- [To do]:
Restate word for word the lines in the listing below, starting at the line containing "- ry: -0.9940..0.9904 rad" and ending at the line containing "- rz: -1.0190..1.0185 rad", both included; leave out the rest.

- [Data excerpt]:
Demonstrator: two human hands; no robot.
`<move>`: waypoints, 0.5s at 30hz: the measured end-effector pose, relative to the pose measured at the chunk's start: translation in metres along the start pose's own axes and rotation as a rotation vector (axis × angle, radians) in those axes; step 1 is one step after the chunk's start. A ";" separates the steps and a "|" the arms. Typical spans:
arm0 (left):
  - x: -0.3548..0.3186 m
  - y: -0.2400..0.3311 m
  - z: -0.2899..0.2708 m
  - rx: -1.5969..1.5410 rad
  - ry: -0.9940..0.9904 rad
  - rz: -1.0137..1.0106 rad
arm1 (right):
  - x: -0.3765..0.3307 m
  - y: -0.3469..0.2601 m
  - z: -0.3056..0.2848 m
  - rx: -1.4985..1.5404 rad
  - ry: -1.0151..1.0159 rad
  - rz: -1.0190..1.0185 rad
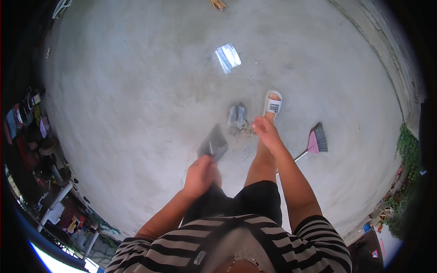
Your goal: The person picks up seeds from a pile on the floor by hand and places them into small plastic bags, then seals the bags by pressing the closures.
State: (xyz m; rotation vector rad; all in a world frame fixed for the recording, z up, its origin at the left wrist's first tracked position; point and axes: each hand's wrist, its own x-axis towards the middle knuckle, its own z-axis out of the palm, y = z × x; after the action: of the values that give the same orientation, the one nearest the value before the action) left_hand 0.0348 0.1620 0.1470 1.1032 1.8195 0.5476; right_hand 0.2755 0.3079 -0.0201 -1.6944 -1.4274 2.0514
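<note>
My left hand [199,175] is closed around the near end of a dark grey, partly see-through sheet-like thing [214,142], perhaps a plastic bag. Motion blurs it. In front of my right shin, my right hand [267,132] hangs in the air with its fingers curled together. Whatever it may hold is hidden or too small to see. Just beyond that hand, clear plastic pieces [236,117] lie on the floor beside dark crumbs of dirt [247,132]. A broom [314,142] with a pink head and dark bristles lies to the right; my right forearm covers part of its handle.
Farther out on the concrete floor [150,77] lies a shiny clear plastic sheet [228,58]. Wooden sticks [218,4] show at the far edge. My right foot wears a white slipper [273,103]. Clutter [50,148] lines the left, and green plants [408,150] grow at the right.
</note>
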 end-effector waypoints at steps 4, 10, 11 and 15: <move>0.008 -0.056 0.041 0.082 0.233 -0.195 | 0.181 0.048 -0.006 -0.454 0.057 -0.062; -0.026 -0.127 0.117 -0.068 0.351 -0.553 | 0.406 0.047 0.062 -0.914 0.282 -0.169; -0.031 -0.127 0.124 -0.087 0.306 -0.627 | 0.428 0.037 0.074 -0.900 0.291 -0.116; -0.033 -0.130 0.151 -0.181 0.277 -0.713 | 0.473 0.050 0.103 -0.986 0.394 0.027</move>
State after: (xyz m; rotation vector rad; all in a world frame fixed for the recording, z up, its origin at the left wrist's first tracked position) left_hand 0.1127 0.0561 -0.0069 0.2159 2.1848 0.4286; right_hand 0.0411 0.5107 -0.3952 -2.2150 -2.4272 0.8872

- [Answer for this exercise]:
  - ry: -0.9940..0.9904 rad
  - rz: -1.0137..1.0106 rad
arm1 (right):
  - x: -0.3765..0.3307 m
  - y: -0.3469..0.2601 m
  - z: -0.3056..0.2848 m
  - rx: -1.4985..1.5404 rad
  - ry: -1.0151..1.0159 rad
  - rz: -1.0190..1.0185 rad

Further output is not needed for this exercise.